Aim of the task.
Once the line holding "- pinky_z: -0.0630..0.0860" is found in the listing below, write it out and each later line exactly, up to and including the one holding "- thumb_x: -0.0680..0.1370".

The data.
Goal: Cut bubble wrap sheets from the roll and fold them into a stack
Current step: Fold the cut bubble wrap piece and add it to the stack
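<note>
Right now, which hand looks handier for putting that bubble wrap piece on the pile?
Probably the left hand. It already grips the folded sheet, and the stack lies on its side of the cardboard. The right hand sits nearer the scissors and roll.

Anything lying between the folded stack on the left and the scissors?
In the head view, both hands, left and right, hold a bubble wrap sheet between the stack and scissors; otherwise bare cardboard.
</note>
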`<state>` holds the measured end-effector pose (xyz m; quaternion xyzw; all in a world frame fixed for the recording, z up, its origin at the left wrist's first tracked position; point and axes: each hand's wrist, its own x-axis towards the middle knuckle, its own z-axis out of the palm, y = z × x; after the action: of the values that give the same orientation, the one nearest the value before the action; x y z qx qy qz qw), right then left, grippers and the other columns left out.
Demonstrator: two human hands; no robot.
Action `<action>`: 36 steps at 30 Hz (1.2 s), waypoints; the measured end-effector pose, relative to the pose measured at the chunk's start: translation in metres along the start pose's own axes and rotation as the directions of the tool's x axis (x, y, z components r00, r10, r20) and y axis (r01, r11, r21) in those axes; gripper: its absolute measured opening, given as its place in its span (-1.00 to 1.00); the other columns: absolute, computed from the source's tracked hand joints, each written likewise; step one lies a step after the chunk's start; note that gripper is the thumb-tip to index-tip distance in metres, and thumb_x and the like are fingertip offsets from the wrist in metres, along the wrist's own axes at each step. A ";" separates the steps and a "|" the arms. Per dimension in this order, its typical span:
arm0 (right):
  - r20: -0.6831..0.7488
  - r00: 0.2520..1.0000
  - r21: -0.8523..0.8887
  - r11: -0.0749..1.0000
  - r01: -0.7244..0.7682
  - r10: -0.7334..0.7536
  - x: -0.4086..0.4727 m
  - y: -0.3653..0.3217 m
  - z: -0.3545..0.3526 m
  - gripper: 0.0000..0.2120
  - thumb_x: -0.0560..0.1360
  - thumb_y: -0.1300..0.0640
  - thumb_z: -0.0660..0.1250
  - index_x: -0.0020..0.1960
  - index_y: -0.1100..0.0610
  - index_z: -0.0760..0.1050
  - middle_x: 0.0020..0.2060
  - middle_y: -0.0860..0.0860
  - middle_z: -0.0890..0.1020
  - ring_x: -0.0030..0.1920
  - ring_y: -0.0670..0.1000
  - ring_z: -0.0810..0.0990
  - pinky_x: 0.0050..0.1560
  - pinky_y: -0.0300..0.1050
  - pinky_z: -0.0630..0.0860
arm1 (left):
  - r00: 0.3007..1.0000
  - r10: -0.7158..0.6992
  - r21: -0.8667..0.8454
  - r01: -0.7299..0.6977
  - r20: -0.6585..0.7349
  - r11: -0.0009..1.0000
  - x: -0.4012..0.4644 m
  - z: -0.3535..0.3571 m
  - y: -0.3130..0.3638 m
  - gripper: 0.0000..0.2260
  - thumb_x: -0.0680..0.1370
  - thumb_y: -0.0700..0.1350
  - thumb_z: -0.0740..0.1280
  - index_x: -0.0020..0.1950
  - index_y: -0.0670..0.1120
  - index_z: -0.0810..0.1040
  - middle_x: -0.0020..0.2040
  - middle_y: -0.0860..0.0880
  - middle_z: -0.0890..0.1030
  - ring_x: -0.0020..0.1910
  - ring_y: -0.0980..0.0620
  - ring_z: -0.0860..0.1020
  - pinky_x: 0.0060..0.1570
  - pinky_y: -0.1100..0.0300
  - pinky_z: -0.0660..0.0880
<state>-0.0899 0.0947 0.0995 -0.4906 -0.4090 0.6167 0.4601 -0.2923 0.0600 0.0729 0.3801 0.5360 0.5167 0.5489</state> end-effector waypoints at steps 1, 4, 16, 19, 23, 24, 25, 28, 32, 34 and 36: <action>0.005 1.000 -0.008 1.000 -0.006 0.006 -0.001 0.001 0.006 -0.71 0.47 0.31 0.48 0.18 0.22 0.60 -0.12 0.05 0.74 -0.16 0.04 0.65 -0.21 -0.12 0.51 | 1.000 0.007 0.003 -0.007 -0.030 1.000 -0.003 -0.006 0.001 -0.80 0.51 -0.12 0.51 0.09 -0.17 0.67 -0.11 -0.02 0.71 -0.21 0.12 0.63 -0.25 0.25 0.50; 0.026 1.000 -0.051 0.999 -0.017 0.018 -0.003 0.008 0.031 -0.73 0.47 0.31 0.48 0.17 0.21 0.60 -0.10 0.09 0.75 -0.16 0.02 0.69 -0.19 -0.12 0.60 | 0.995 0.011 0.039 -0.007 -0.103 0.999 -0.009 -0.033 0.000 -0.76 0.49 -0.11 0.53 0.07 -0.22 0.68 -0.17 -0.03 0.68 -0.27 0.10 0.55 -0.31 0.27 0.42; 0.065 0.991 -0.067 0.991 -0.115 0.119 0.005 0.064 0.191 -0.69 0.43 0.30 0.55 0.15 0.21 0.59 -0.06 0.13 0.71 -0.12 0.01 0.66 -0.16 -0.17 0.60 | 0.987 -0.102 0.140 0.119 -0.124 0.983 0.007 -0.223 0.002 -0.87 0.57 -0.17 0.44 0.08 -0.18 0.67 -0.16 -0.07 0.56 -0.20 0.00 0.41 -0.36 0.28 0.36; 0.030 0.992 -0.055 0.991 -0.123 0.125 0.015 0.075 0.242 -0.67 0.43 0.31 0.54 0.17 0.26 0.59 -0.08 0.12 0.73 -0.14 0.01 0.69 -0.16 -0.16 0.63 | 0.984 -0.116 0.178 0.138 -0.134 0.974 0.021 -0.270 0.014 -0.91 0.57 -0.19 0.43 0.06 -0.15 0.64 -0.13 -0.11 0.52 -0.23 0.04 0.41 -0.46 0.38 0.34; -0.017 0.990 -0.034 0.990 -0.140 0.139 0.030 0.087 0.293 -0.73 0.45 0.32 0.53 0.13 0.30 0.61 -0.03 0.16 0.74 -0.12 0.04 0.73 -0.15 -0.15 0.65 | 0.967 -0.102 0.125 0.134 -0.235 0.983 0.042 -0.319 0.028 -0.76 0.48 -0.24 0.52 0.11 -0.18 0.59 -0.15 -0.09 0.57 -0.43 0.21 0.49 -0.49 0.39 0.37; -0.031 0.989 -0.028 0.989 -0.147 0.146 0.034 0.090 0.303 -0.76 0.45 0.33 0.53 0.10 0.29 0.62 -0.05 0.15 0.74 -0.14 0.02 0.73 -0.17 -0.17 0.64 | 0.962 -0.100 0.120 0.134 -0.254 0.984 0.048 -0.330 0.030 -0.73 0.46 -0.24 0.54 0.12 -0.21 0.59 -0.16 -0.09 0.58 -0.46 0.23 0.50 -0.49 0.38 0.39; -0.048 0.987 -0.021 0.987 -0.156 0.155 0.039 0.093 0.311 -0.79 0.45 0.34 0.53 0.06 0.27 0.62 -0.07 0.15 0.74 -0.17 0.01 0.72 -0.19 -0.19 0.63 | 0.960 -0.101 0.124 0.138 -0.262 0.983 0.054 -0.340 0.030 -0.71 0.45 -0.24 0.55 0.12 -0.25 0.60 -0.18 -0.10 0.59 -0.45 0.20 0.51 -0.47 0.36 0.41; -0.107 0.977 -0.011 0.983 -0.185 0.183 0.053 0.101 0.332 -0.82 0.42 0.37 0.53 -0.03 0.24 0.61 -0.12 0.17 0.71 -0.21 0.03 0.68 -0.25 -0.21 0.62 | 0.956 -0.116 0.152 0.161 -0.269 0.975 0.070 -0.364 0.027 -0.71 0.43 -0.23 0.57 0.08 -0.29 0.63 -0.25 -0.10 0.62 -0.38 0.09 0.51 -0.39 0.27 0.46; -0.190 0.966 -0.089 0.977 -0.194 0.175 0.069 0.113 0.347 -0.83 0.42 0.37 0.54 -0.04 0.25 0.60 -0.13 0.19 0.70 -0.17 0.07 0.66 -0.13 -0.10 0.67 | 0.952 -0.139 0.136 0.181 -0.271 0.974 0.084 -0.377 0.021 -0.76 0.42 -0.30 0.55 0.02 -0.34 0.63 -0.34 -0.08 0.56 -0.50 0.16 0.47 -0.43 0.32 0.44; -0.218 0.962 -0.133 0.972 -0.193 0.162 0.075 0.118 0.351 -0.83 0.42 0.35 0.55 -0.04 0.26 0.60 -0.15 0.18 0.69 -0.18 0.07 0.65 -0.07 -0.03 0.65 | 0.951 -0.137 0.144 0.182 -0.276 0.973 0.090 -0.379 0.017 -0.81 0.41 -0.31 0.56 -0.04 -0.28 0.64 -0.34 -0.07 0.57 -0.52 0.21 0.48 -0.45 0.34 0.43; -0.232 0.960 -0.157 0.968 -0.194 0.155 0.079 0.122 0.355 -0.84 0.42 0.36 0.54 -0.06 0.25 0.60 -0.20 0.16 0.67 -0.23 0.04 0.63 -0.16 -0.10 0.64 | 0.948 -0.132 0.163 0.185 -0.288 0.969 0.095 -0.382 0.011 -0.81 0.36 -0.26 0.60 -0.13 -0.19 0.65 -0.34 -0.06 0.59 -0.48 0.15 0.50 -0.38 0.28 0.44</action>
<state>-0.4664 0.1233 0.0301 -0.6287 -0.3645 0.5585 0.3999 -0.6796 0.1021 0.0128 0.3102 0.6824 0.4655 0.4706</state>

Answer below.
  - pinky_z: -0.0630..0.0860
arm1 (left):
  - r00: 0.3007..1.0000
  - r10: -0.7158..0.6992
  - r21: -0.8667..0.8454
  - r01: -0.7299..0.6977
  - r20: -0.6585..0.7349
  - r11: -0.0009..1.0000
  - x: -0.4012..0.4644 m
  - z: -0.3535..0.3571 m
  - y: -0.3130..0.3638 m
  - gripper: 0.0000..0.2260
  - thumb_x: -0.0680..0.1370

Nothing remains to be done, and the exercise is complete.